Gomorra, tanto per cominciare, è un libro difficilissimo da definire, a metà strada tra il racconto in presa diretta e il saggio, così come il suo autore, Roberto Saviano, è sia testimone dei fatti sia documentato ricercatore universitario. Un doppio registro che regala al libro gran parte della sua forza e originalità, ma che insieme ne incrina l’equilibrio, perché alla lunga il tentativo di illustrare in modo organico la camorra e il suo giro d’affari rimane sopraffatto dall’emergere di un magma potentissimo di storie, figure e rivelazioni quasi impossibili da tenere a bada. Il risultato è che restano impressi a fuoco vivo nella mente solo alcuni aspetti del «Sistema», come chiamano la camorra coloro che ne fanno parte, e della vita al suo interno: capitoli come quelli che si occupano del ciclo delle merci clandestine, della produzione tessile per i marchi d’alta moda, del nuovo mercato della droga o dello smaltimento dei rifiuti sono veri schiaffi all’ignoranza o all’indifferenza di chi legge. Anche perché Saviano riesce a renderli materia pulsante nutrendoli di incontri che superano la corazza della facciata esterna, descrizioni che fanno appello a tutti i cinque sensi, scoppi di indignazione che chiedono di prendere posizione.

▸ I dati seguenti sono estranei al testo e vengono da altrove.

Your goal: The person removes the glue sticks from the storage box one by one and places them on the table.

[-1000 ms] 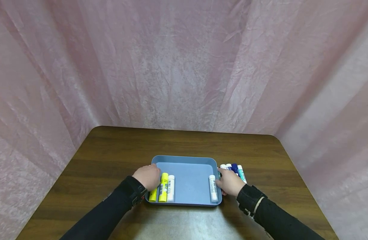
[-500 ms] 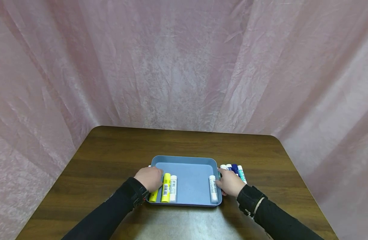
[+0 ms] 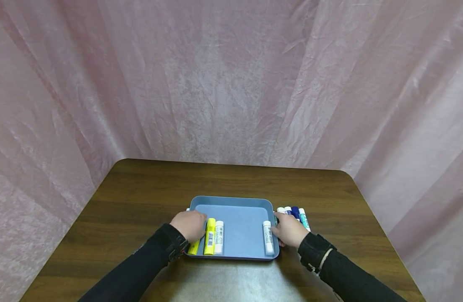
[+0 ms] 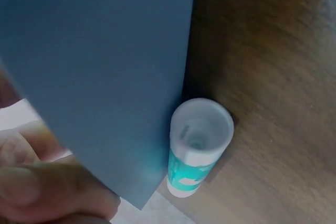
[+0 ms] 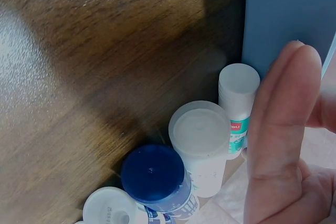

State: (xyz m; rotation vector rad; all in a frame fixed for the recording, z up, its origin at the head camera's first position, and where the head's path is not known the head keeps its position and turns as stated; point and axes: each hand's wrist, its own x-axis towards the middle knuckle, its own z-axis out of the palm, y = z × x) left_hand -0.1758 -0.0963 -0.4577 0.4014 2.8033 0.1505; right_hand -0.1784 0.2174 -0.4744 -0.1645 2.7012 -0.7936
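Head: L hand (image 3: 188, 225) over L end of tray (image 3: 240, 226), nr yellow stick (image 3: 210, 237) in it; can't tell if gripping. R hand (image 3: 290, 230) pinches tray's R wall; tray's on table (image 3: 231, 180). L wrist: teal-white stick (image 4: 191, 172) just outside tray. R wrist: blue-cap stick (image 5: 153, 177) beside white stick (image 5: 201, 140).

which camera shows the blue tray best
The head view: it shows nearly all of the tray from above, though the left hand and right hand hide parts of its short sides. The left wrist view shows only one outer side, close up; the right wrist view, just a piece at upper right.
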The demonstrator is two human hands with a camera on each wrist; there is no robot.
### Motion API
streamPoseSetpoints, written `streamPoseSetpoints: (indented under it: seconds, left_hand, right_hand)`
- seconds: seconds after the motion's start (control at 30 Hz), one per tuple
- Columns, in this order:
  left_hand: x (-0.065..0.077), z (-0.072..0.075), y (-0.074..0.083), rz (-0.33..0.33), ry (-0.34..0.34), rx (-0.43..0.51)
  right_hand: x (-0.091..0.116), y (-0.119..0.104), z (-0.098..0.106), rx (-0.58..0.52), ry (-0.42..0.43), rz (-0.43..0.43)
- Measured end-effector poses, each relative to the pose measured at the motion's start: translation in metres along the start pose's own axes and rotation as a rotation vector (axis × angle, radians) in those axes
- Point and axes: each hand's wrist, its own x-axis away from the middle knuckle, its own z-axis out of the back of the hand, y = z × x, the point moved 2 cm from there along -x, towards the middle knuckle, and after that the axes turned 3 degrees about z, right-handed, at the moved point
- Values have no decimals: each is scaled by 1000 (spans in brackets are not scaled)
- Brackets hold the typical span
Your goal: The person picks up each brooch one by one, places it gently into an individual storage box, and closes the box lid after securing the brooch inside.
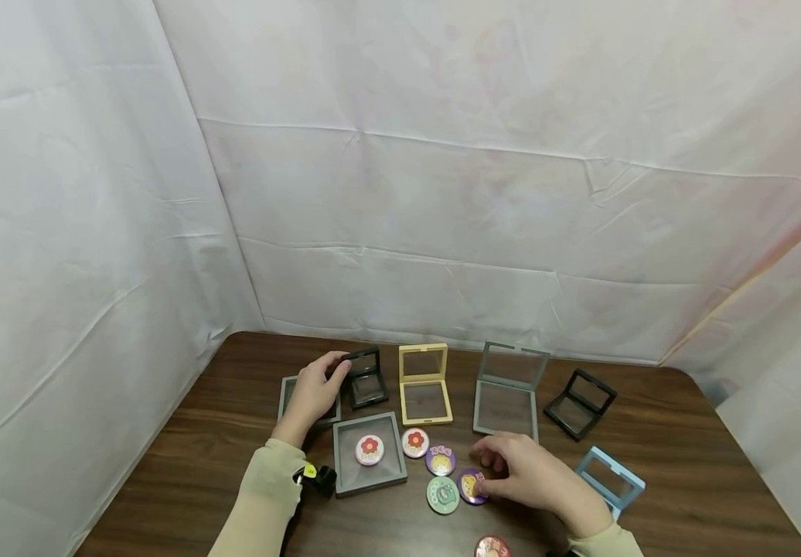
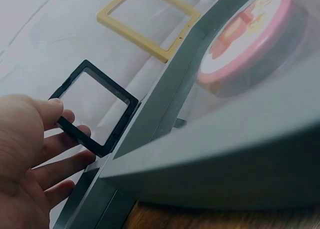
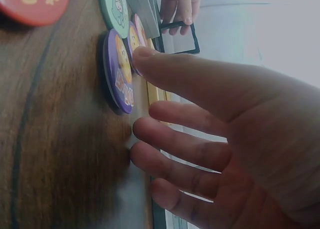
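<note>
My left hand (image 1: 315,391) pinches the edge of the raised lid of a small black display frame (image 1: 367,387) between thumb and fingers; the left wrist view shows the thumb on the lid's side. The frame's base lies on the table. My right hand (image 1: 522,472) hovers low over the table with spread, slightly bent fingers. Its thumb is next to a purple button badge (image 1: 471,486), and nothing is held; whether the thumb touches the badge I cannot tell. Beside that badge lie another purple badge (image 1: 440,460), a green badge (image 1: 443,495) and a red-flower badge (image 1: 415,443).
A grey frame (image 1: 370,418) carries a second flower badge (image 1: 369,449). Another grey frame (image 1: 289,387) lies partly under my left arm. Open yellow (image 1: 426,423), grey (image 1: 475,406), black (image 1: 567,429) and blue (image 1: 633,480) frames stand rightward. A red badge (image 1: 492,547) lies at the front.
</note>
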Motion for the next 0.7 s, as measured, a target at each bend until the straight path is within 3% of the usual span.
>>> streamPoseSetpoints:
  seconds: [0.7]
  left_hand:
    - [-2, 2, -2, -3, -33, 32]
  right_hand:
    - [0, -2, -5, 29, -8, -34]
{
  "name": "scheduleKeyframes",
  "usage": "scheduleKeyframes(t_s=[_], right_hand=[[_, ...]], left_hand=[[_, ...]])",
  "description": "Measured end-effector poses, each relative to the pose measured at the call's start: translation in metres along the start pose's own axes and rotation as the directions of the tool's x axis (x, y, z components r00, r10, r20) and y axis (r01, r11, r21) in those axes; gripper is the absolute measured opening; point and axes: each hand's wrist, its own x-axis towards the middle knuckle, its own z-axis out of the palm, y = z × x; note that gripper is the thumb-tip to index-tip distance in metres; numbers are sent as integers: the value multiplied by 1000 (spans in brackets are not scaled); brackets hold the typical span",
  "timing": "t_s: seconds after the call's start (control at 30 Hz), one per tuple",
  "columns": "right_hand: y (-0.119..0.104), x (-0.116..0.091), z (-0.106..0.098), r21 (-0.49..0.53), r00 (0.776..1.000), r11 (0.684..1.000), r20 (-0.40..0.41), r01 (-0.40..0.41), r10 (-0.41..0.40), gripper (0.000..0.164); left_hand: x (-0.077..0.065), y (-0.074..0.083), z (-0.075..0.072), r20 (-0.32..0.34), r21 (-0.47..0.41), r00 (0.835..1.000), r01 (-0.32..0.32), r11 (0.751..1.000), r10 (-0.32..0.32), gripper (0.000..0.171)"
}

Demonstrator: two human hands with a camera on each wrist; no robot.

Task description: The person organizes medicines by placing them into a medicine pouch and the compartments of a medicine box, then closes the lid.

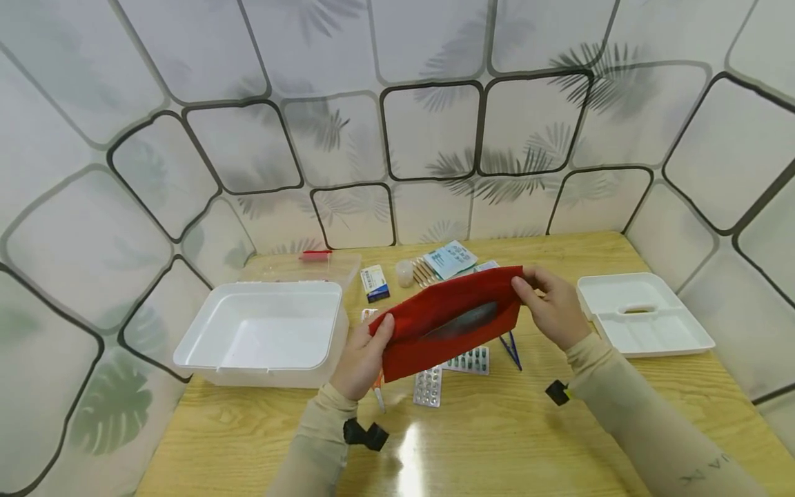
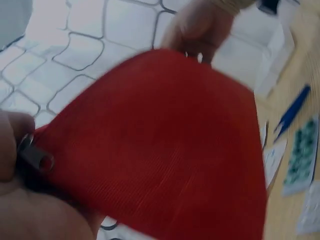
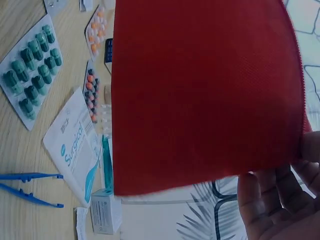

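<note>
Both hands hold a red zippered pouch up above the table, its mouth gaping and a greyish inside showing. My left hand grips the left end with the thumb on top, right beside the metal zip pull in the left wrist view. At the other end, my right hand pinches the upper corner between thumb and fingers. Below the pouch lie a blister pack of green capsules, a silver blister pack and blue plastic tweezers. The pouch partly hides them in the head view.
A white box stands at left, a clear lid with a red latch behind it. At right lies a white compartment tray. A medicine box, cotton swabs and a Surgical packet are on the table.
</note>
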Motion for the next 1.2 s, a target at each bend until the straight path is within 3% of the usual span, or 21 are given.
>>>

Molto del peso di questo lavoro, però, si ripercuote sulla posizione del narratore che, strattonato tra i fatti di cui è protagonista e quelli di cui riporta materiale documentale, diviene l’elemento più contraddittorio in Gomorra. La sensazione è che, per mantenere alto il coinvolgimento emotivo del lettore, Saviano usi il racconto in presa diretta anche in situazioni di cui non è stato testimone, forzando la mano e risultando così meno autentico. Accade solo a tratti, ma ciò complica le questioni di verosimiglianza sollevate, ancor più che nel Mostro, da una materia a volte troppo simile alla fiction. A partire dal comportamento dei boss, i quali volutamente traslocano di peso dal cinema alla realtà abiti o atteggiamenti per costruirsi un’immagine e incutere rispetto. Come Walter Schiavone, che addirittura si fa costruire una villa ispirata a quella del gangster cubano Tony Montana in Scarface: incredibile ma verissimo. E se in casi come questo il gioco è scoperto, ce ne sono decine d’altri in cui la realtà, descritta crudamente, presenta aspetti difficili da accettare, o troppo simili alle chiacchiere iperboliche da bar per essere presi sul serio, pur essendo drammaticamente veri. Ed è questo il vero nodo da risolvere per chiunque voglia raccontare fatti di cronaca: far dimenticare la fiction e rendere credibile la realtà. Una sfida complicata, che rappresenta però anche la miglior promessa di un genere di cui dovremo presto tornare a occuparci.